例えるなら、斜面で雪玉を転がすようなもので、ファイン皇国は加速度的にその国土を増していき、今では北方で並ぶ者のいない最強国家に成り上がったというわけである。
実に単純!
ちょっと聞いただけでは、上手くいくわけねえだろと思えてしまう。
それをやり遂げてしまったのが、当代のファイン皇帝というわけだ。
まあ、さすがの彼も今現在では七十を越えようかという老体……。
指導者の衰えがブレーキをかけたのか、はたまたラトラ獣人国を滅ぼし、海を手に入れたことである程度満足がいったのか……。

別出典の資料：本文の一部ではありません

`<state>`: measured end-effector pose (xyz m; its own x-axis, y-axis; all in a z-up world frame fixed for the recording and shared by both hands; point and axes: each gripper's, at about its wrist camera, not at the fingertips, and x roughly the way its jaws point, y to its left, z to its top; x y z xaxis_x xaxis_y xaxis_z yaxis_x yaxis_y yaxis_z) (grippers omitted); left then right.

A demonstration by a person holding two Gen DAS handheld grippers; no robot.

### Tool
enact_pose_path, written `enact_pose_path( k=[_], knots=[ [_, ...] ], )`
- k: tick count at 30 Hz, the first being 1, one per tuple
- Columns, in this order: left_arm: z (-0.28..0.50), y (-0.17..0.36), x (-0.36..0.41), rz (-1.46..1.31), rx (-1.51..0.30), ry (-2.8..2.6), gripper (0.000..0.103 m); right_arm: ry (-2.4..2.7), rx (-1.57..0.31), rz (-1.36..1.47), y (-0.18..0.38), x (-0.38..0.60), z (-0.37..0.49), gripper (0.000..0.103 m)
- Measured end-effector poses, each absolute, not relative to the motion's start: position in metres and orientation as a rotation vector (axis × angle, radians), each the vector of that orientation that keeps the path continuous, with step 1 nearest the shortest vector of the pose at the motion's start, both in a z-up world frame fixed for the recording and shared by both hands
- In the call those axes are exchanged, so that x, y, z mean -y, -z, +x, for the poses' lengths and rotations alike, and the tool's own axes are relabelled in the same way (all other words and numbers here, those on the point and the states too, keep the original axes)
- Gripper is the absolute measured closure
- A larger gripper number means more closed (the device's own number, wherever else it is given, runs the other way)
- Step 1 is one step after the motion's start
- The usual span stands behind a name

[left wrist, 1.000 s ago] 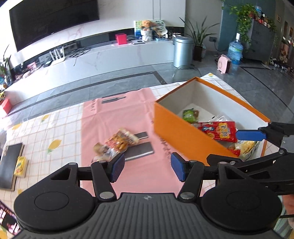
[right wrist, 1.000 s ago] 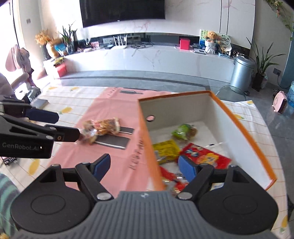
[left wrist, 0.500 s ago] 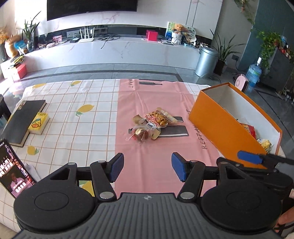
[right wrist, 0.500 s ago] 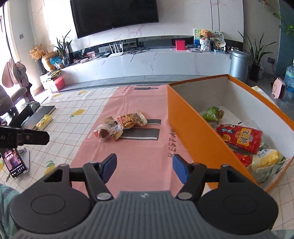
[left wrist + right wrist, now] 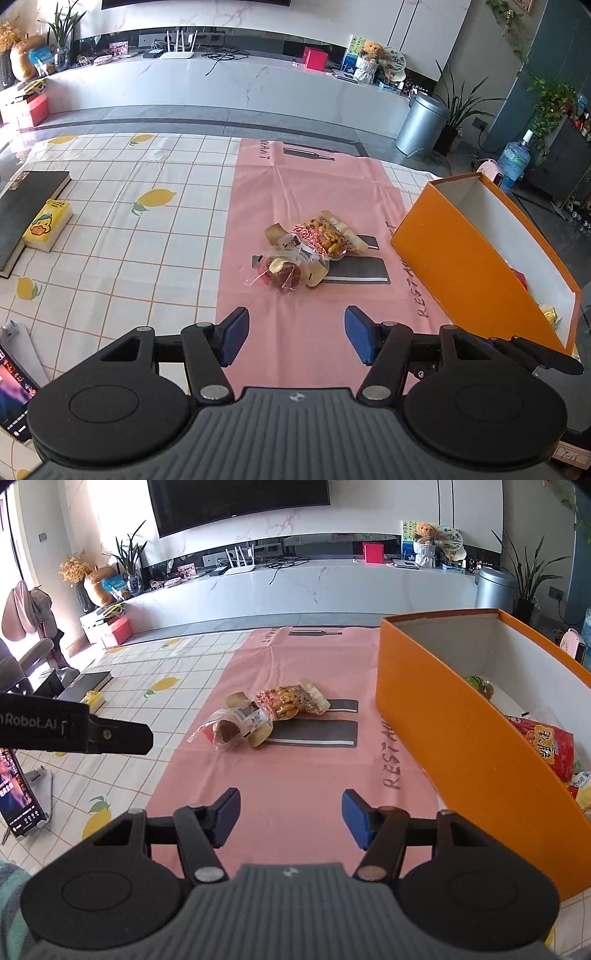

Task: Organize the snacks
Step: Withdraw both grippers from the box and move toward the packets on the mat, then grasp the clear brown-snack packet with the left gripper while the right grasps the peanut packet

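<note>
Two clear snack packets lie touching on the pink cloth (image 5: 306, 332): a nut packet (image 5: 327, 236) (image 5: 288, 701) and a pastry packet (image 5: 284, 267) (image 5: 236, 729). The orange box (image 5: 476, 280) (image 5: 461, 746) stands to their right and holds several snacks, among them a red packet (image 5: 546, 746). My left gripper (image 5: 295, 338) is open and empty, held back from the packets. My right gripper (image 5: 290, 818) is open and empty, beside the box's left wall. The left gripper's body (image 5: 74, 729) shows at the left of the right wrist view.
A black book (image 5: 26, 206) with a yellow tissue pack (image 5: 48, 223) lies at the left of the lemon-print tablecloth. A phone on a stand (image 5: 18, 790) is at the near left. Beyond the table are a TV bench and a metal bin (image 5: 421, 123).
Both grippers have pulled back and away from the box and snacks, staying open. The right gripper was over the box a second ago and now sits left of it. The packets have not moved.
</note>
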<state>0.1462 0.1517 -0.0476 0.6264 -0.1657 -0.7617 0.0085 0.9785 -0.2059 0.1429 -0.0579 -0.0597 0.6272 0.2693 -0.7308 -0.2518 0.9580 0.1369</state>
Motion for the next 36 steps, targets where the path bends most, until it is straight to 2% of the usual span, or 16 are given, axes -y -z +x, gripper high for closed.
enact_pose_path(
  k=[9, 17, 25, 32, 33, 34, 36],
  knots=[
    [0.18, 0.069, -0.154, -0.197, -0.928, 0.08, 0.033, -0.297, -0.85, -0.007, 0.073, 0.048, 0.184, 0.05],
    [0.204, 0.093, -0.166, -0.305, -0.925, 0.059, 0.032, -0.307, -0.852, 0.012, 0.083, 0.038, 0.22, 0.066],
    [0.22, 0.115, -0.173, -0.452, -0.938, 0.051, 0.032, -0.349, -0.887, 0.019, 0.107, 0.02, 0.242, 0.071],
    [0.227, 0.122, -0.185, -0.477, -0.933, 0.026, 0.032, -0.381, -0.899, 0.069, 0.119, 0.009, 0.256, 0.071],
    [0.227, 0.122, -0.188, -0.474, -0.931, 0.023, 0.033, -0.384, -0.898, 0.071, 0.12, 0.006, 0.257, 0.071],
    [0.225, 0.123, -0.19, -0.48, -0.927, 0.023, 0.038, -0.385, -0.896, 0.069, 0.122, 0.004, 0.258, 0.073],
    [0.223, 0.124, -0.195, -0.509, -0.929, 0.036, 0.052, -0.389, -0.91, 0.067, 0.125, 0.0, 0.26, 0.091]
  ],
)
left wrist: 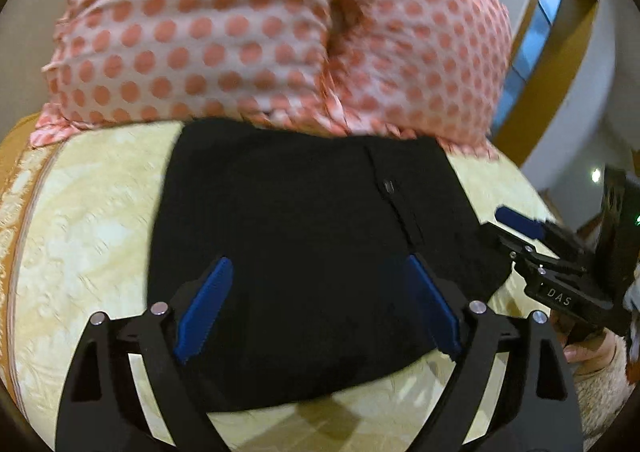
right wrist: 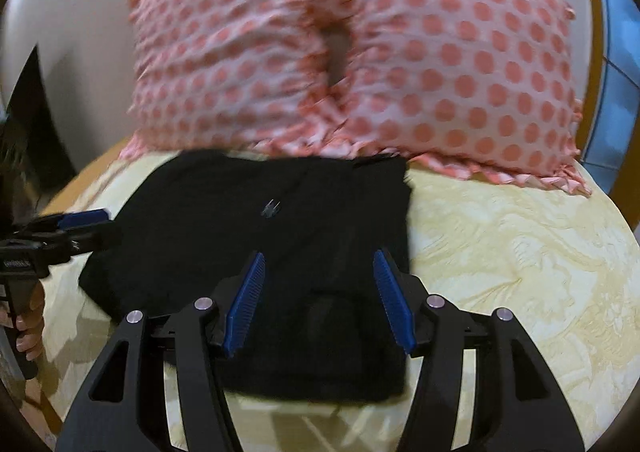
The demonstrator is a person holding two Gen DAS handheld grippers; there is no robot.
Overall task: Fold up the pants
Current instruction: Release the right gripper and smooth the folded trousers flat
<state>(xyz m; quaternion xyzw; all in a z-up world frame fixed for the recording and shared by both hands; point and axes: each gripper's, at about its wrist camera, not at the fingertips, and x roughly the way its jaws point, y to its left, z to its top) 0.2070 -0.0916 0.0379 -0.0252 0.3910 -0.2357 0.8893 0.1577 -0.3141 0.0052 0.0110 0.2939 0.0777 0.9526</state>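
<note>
Hand-held grippers point(left wrist: 316, 304) point(right wrist: 318, 300) spread-jawed above black pants point(left wrist: 304, 236)

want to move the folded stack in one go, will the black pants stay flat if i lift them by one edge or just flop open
The black pants are likely floppy: soft cloth with rounded, sagging edges on the yellow bedspread. Lifted by one edge, the layers would probably droop and unfold. They look light and unlikely to slide off. Both the left gripper and right gripper are open above them.
</note>
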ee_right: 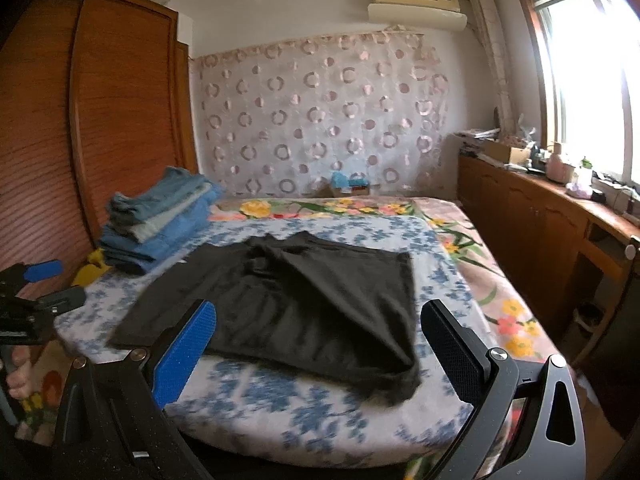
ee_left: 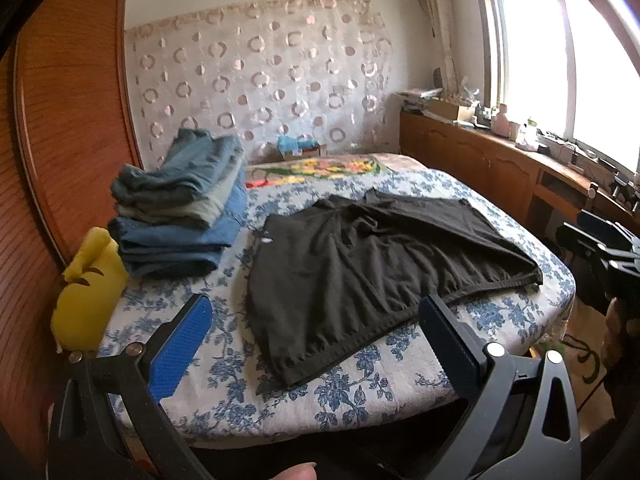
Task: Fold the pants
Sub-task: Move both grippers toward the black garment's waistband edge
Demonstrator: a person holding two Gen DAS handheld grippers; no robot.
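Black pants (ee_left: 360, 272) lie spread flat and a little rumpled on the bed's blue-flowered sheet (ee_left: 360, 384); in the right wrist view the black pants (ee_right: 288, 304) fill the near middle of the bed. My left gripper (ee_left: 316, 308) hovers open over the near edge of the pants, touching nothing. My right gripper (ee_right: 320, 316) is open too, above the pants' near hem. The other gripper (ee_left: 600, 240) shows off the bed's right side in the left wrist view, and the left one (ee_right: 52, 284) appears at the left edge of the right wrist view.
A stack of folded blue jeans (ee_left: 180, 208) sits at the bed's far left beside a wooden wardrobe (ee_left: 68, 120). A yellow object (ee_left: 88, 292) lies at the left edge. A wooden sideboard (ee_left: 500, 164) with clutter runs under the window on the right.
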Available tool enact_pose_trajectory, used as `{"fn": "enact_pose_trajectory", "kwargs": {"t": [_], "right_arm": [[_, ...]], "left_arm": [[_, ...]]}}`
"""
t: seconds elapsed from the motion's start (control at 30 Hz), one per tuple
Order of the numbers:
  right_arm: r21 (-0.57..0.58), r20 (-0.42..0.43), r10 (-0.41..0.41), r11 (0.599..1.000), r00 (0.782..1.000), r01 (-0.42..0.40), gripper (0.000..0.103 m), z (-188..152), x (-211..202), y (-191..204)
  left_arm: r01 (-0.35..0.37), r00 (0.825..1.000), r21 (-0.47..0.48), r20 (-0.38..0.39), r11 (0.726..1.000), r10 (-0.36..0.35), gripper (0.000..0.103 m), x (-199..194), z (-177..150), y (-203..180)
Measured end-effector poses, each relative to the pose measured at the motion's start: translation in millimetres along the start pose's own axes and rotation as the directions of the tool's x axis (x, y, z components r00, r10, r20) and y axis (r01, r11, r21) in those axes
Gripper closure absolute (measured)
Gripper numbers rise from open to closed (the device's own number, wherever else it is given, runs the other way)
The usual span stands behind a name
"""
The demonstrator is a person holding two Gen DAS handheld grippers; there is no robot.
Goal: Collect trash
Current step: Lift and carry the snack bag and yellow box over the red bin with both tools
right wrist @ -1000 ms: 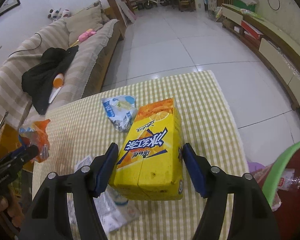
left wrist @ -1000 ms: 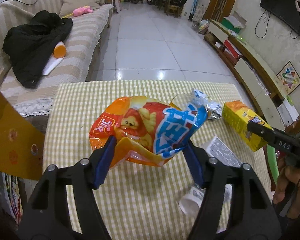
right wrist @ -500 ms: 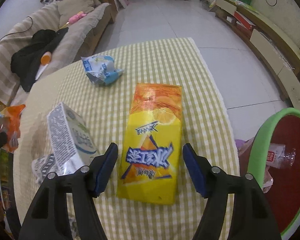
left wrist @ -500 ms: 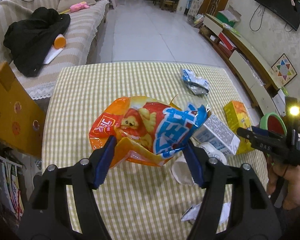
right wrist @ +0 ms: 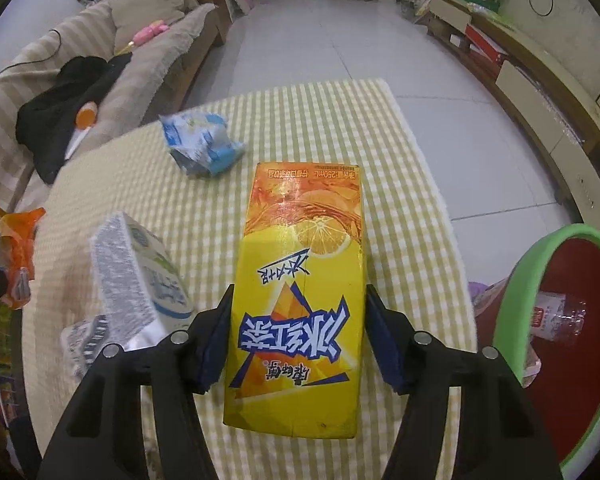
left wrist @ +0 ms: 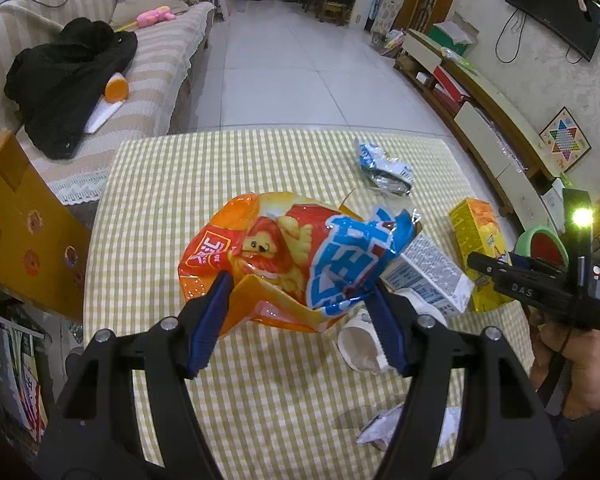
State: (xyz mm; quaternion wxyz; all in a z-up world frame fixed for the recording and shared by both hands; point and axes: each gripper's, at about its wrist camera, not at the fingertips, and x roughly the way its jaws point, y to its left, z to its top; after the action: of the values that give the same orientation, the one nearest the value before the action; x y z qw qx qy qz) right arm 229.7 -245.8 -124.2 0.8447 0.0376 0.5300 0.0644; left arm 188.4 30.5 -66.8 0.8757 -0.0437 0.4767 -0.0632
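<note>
Lying flat near the right edge of the table [right wrist: 412,152], the yellow drink carton [right wrist: 300,280] was bracketed by the right gripper [right wrist: 298,338], whose blue pads [right wrist: 214,340] stood on either side of it; whether they pressed the carton could not be told. The orange snack bag [left wrist: 284,256] was grasped between the closed-in fingers of the left gripper [left wrist: 300,320] and was held above the checked tablecloth. A white milk carton [right wrist: 140,276] was positioned just left of the yellow carton. A crumpled blue-and-white wrapper [right wrist: 200,144] was located toward the far edge. A green-rimmed red bin [right wrist: 556,320] was seen beyond the right edge of the table.
</note>
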Motion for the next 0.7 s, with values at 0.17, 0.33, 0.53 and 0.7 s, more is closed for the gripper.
{"fn": "enact_pose_trajectory", "kwargs": {"t": [0.17,0.33,0.53,0.7], "right_arm": [[-0.005,0.060,0.024,1.000,0.998,-0.024,0.045,0,-38,1],[-0.011,0.126,0.048,0.999,0.991,-0.047,0.045,-4,-82,3],[0.003,0.180,0.062,0.998,0.982,-0.064,0.045,-19,-127,-9],[0.026,0.210,0.046,0.998,0.977,-0.053,0.045,-43,-157,-29]], "left_arm": [[0.000,0.999,0.015,0.036,1.000,-0.001,0.039,-25,2,-10],[0.010,0.998,0.037,0.068,0.999,-0.013,0.039,-52,2,-26],[0.031,0.994,0.094,0.106,0.995,-0.041,0.039,-82,-1,-62],[0.064,0.990,0.115,0.116,0.991,-0.077,0.039,-96,-3,-87]]}}
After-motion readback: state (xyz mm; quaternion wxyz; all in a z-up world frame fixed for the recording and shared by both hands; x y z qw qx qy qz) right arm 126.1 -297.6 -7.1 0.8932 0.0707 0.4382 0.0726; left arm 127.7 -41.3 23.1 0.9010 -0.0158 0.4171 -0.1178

ただ単に、戦う相手がいなくなりつつあるというのもあるだろう。
今では、侵略路線も停滞しつつあるそうだ。
そんなファイン皇国の動きを、俺は嫁に内緒でカミヤに観察させていた。
日々の気象観測任務へ従事させるついでだ。
ウルカは己を律するため、あえてそれをしないようにしていたが……俺の立場からすれば、将来隣国となる相手の情報はできるだけ多く集めておきたかったのである。
その結果、分かったことがあった。
いや、分かったというのは少しちがうか……。
カミヤに観察を命じていたのは、そうなるだろうという予想もあったからなのだから。
俺は緊張に身を固くするウルカとバンホーに、そのことを告げる。
「かの国に、大規模な内乱の兆しがある」
祖国との緊張状態を保ちつつ、ここまでのんびりと内政に力を入れてきたわけだが……。
どうやら、盤面が大きく動き始めたらしい。